### Task prompt
Which lines of the entries below run from the one holding "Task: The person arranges" to the one holding "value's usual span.", inclusive? Set down exactly those lines and no others.

### Provided entries

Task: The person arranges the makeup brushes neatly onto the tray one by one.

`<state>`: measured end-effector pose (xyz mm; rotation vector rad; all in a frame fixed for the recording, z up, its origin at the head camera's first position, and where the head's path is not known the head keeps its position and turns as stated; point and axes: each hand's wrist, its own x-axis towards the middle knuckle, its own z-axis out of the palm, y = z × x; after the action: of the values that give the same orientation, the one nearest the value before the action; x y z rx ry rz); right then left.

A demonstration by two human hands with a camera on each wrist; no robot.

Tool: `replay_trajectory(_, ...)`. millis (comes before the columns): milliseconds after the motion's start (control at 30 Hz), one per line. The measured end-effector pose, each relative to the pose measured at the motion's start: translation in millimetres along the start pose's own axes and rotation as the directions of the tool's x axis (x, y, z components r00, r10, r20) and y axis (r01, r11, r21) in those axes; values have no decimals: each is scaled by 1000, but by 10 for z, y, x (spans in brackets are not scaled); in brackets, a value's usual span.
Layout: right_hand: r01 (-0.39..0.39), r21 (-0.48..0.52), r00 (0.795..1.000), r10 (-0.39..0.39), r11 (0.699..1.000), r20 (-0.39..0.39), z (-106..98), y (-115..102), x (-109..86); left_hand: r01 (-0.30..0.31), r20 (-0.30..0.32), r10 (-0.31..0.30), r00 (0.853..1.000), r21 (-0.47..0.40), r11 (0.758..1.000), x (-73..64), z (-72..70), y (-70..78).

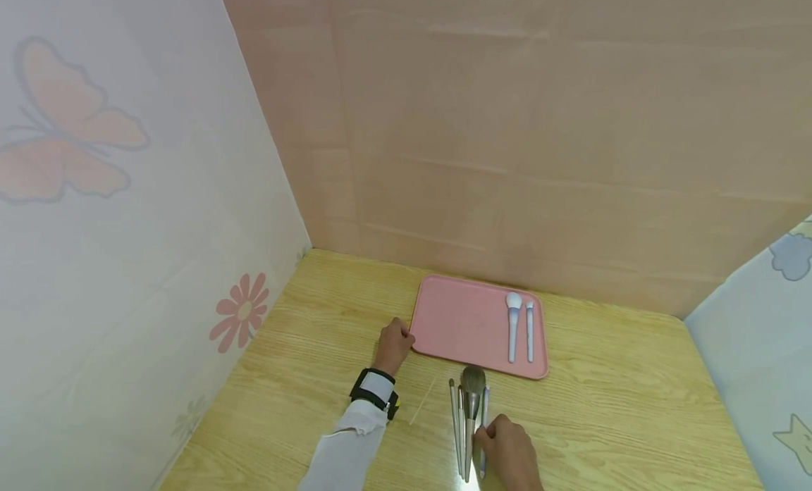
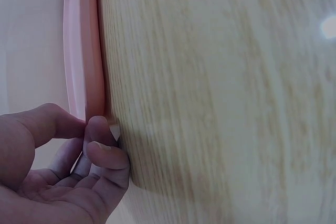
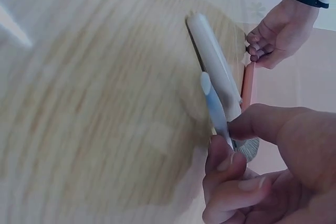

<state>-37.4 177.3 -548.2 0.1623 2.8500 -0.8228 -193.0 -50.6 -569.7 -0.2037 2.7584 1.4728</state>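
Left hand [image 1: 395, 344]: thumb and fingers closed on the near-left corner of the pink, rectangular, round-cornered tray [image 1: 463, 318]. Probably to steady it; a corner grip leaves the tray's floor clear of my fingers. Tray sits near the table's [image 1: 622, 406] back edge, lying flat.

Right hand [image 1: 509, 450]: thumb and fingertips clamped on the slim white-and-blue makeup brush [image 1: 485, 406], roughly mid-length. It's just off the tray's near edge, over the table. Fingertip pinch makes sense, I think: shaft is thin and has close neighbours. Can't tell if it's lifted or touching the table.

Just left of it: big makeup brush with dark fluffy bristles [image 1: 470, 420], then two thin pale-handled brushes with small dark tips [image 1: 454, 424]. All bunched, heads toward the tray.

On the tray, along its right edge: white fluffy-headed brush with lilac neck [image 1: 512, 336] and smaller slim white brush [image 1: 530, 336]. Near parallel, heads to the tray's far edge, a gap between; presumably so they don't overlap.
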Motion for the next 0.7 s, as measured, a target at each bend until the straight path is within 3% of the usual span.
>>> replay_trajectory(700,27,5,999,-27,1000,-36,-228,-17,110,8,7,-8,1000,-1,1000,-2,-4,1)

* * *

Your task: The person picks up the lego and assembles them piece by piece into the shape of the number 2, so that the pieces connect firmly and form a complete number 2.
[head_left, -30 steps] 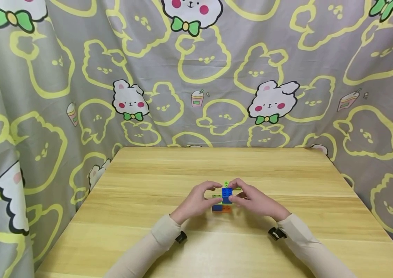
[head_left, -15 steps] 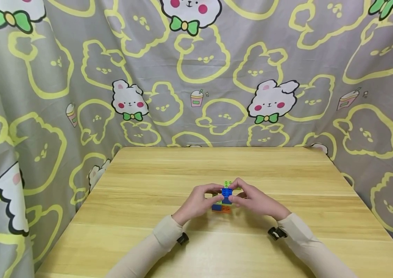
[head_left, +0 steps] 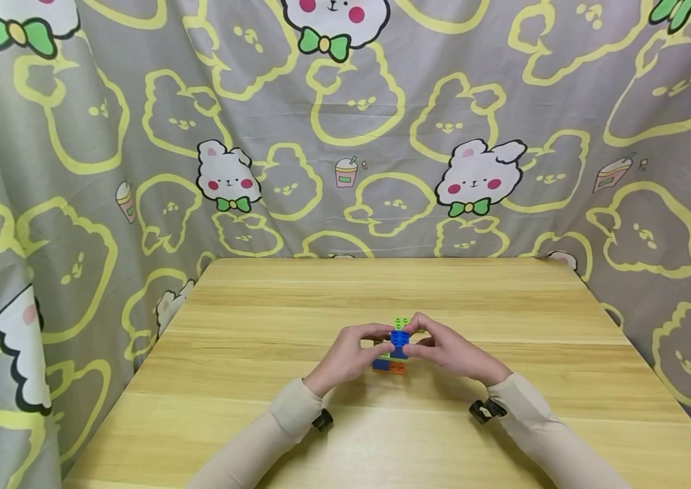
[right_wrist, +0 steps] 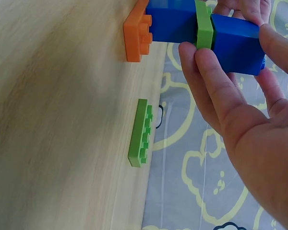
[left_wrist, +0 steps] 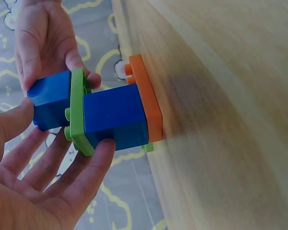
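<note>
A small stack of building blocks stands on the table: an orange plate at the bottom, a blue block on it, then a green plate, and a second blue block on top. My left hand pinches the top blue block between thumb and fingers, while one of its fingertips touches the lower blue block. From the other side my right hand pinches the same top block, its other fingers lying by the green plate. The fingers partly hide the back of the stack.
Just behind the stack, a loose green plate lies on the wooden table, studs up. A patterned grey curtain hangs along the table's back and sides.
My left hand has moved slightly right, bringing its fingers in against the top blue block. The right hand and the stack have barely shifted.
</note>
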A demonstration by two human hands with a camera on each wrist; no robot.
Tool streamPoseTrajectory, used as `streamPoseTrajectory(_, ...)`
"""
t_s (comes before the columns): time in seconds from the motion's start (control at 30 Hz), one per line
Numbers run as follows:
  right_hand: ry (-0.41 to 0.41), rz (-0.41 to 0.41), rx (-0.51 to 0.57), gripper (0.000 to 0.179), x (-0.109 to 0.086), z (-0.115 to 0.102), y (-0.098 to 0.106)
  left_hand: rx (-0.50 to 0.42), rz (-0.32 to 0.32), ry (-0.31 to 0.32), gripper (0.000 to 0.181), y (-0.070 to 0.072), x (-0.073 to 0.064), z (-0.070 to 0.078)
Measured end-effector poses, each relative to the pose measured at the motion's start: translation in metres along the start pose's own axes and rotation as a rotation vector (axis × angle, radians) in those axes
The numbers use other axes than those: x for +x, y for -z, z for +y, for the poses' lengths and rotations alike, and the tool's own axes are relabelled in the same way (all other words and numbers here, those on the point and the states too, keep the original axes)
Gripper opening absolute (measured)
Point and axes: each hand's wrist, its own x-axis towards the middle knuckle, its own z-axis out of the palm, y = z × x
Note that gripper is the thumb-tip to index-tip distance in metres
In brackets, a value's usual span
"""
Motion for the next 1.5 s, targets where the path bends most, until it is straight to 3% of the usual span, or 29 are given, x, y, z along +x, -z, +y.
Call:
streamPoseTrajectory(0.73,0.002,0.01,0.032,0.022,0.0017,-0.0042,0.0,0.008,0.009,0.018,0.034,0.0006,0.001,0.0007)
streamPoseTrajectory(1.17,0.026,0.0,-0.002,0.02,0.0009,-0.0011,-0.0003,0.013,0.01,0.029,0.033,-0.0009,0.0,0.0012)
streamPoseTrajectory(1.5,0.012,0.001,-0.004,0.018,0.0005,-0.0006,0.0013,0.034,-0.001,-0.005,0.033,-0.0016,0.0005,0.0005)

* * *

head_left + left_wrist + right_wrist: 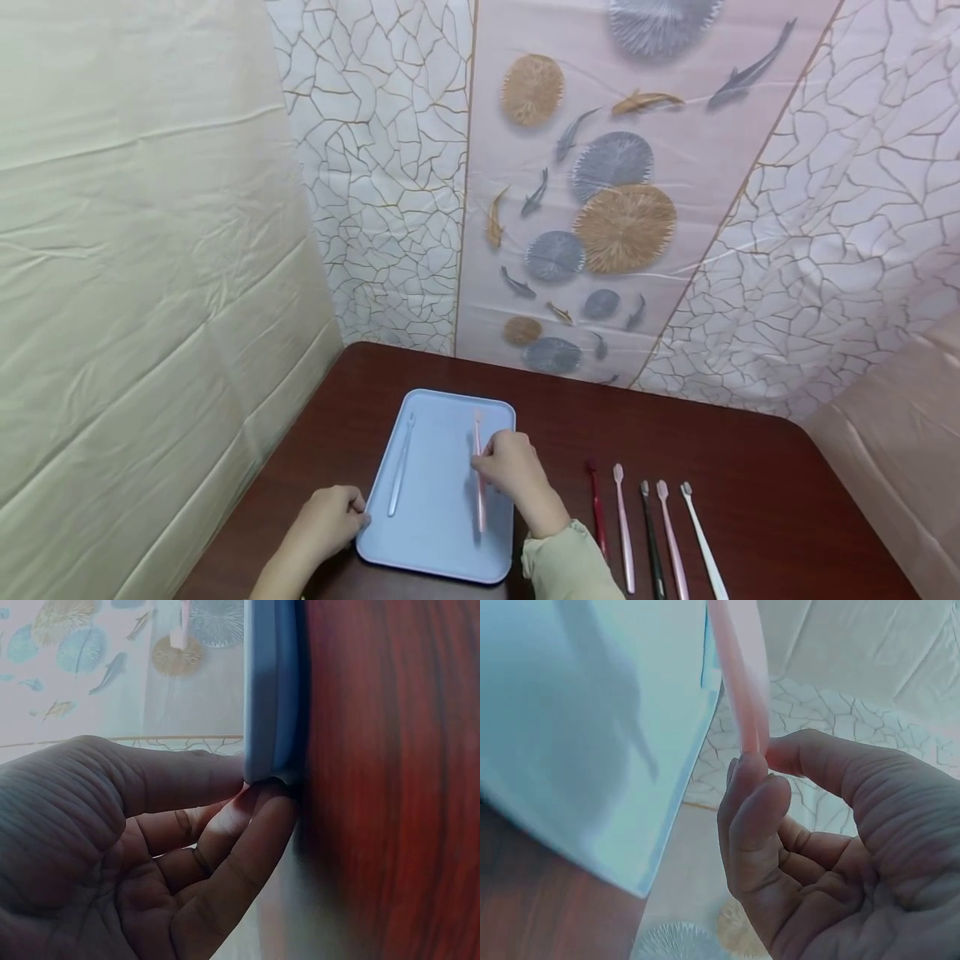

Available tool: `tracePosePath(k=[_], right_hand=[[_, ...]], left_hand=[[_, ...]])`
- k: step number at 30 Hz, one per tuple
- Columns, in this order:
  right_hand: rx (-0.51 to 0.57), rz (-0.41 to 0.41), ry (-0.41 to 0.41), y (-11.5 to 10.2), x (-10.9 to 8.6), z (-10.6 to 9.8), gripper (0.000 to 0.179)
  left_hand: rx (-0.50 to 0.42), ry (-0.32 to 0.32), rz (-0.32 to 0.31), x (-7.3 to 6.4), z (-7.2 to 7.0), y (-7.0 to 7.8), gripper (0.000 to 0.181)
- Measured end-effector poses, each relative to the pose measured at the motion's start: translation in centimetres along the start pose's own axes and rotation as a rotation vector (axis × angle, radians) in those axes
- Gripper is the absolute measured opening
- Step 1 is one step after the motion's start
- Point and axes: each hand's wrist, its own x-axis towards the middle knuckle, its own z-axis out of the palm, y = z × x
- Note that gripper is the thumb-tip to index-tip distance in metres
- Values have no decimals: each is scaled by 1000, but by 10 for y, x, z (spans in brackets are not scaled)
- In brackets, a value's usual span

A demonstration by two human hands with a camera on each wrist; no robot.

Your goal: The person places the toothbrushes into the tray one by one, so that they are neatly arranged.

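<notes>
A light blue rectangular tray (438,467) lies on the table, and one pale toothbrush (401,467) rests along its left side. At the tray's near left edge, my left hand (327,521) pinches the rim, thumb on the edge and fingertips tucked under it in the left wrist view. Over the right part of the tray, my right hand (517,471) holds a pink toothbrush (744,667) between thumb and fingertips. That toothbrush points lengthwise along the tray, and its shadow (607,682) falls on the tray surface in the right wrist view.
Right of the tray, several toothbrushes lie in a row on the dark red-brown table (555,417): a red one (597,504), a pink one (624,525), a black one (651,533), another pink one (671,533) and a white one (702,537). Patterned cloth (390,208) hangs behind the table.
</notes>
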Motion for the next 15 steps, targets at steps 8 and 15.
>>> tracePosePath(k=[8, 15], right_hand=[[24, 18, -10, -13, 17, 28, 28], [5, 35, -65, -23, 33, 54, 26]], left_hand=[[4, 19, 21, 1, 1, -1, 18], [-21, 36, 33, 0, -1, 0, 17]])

### Response area
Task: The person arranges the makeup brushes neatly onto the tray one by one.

`<state>`: measured end-effector pose (xyz mm; rotation vector rad; all in a frame fixed for the recording, z up, its origin at the head camera's first position, and where the head's path is not known the head keeps its position and turns as stated; point and axes: each hand's wrist, its own x-axis towards the middle knuckle, its own z-axis out of the palm, y = z × x; after the action: of the values that give the same orientation, the one nearest the value before the action; x y z rx ry rz); right then left.

A demonstration by two human hands with a camera on each wrist; no robot.

Tool: `replay_trajectory(_, ...)`. millis (comes before the columns): milliseconds after the motion's start (control at 30 Hz), one per line. The measured end-effector pose, each relative to the pose measured at the motion's start: translation in millimetres along the start pose's own axes and rotation as the directions of the tool's x axis (x, y, z components r00, r10, r20) and y axis (r01, r11, r21) in those axes; values have no decimals: each is scaled by 1000, but by 10 for z, y, x (spans in brackets are not scaled); in brackets, a value's usual span.

No further answer is expected.